* [Work item]
Using the listing below, please print exactly the lines from the one with "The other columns" through the one with "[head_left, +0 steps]". Leave out every picture.

..............................

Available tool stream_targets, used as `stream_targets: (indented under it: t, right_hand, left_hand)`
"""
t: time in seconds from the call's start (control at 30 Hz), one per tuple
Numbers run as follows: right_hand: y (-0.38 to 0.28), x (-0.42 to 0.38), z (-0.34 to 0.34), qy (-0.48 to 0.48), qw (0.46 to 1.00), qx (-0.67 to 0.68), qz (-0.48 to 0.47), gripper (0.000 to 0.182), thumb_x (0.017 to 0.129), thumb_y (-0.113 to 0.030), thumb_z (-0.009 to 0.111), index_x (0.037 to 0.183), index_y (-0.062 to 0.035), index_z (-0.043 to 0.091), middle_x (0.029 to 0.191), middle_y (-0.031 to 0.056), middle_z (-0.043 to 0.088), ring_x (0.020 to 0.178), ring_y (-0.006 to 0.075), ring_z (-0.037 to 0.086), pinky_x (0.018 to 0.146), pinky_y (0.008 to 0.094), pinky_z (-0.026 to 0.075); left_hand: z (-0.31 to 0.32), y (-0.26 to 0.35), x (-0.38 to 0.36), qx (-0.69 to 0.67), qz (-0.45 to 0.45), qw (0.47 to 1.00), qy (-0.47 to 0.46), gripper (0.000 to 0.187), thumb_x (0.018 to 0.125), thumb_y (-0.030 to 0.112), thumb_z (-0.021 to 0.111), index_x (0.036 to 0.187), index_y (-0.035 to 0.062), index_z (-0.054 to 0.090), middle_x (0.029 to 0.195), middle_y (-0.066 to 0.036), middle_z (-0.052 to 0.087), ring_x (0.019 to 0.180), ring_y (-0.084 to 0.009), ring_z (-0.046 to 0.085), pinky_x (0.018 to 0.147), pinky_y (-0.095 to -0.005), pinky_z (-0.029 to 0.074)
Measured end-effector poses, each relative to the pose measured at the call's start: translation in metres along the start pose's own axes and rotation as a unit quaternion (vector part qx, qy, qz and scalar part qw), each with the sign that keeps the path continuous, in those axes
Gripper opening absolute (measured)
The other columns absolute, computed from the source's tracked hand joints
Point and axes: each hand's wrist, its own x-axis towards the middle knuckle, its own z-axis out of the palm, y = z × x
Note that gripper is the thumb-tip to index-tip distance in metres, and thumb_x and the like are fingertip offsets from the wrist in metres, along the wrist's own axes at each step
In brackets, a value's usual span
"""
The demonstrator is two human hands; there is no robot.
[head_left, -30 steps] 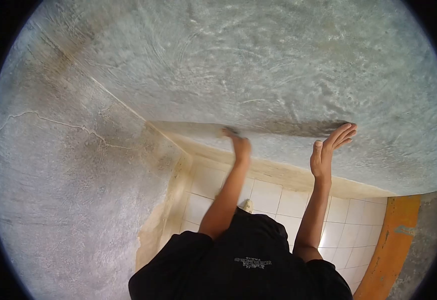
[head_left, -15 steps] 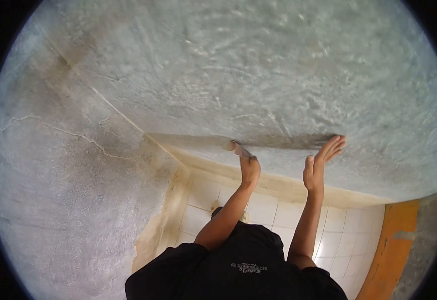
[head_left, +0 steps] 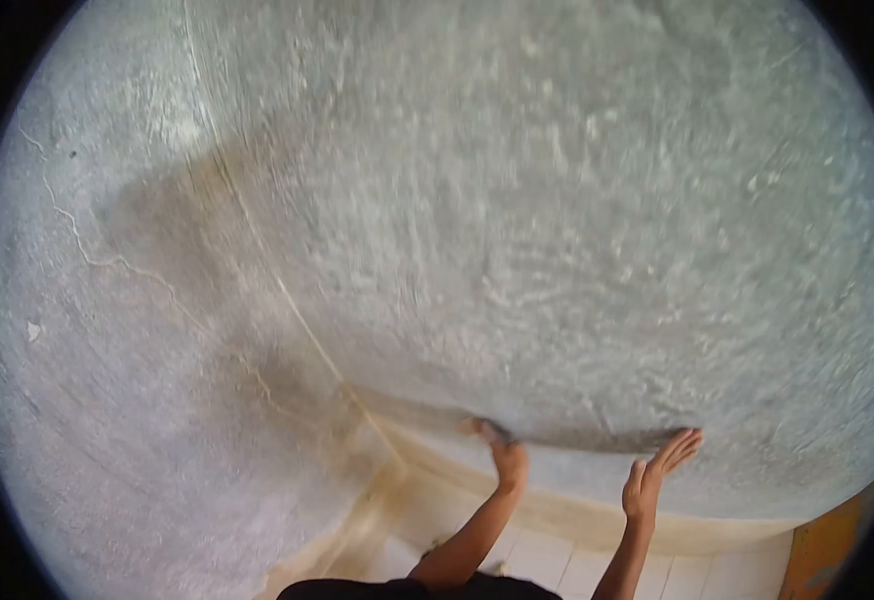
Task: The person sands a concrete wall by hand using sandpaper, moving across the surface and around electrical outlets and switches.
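My left hand (head_left: 510,466) is closed on a small curled sheet that looks like sandpaper (head_left: 498,432), held against the lower part of the rough grey wall (head_left: 557,270). Blur hides the sheet's details. To the right, my right hand (head_left: 657,468) is open, its fingers stretched out and its fingertips at the wall. A dark shadow band runs along the wall between the two hands.
A second wall (head_left: 117,420) with a long crack meets the first at a corner on the left. White floor tiles (head_left: 597,572) and a cream lower wall strip (head_left: 577,510) lie below. An orange painted section (head_left: 822,550) stands at lower right.
My view has tilted upward, so the hands, corner and floor sit lower in the picture and more wall shows. The left hand keeps hold of the sheet; the right stays open.
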Motion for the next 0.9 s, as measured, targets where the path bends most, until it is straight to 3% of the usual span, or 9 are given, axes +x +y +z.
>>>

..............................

* [Task answer]
The other columns absolute, computed from the source's tracked hand joints
Point and axes: each hand's wrist, its own x-axis towards the middle knuckle, its own z-axis out of the palm, y = z × x
Note that gripper is the thumb-tip to index-tip distance in metres, and thumb_x and the like are fingertip offsets from the wrist in metres, along the wrist's own axes at each step
In brackets, a value's usual span
"""
The demonstrator is two human hands; there is no robot.
[head_left, -30 steps] 
[head_left, -15 steps] 
[head_left, +0 steps] 

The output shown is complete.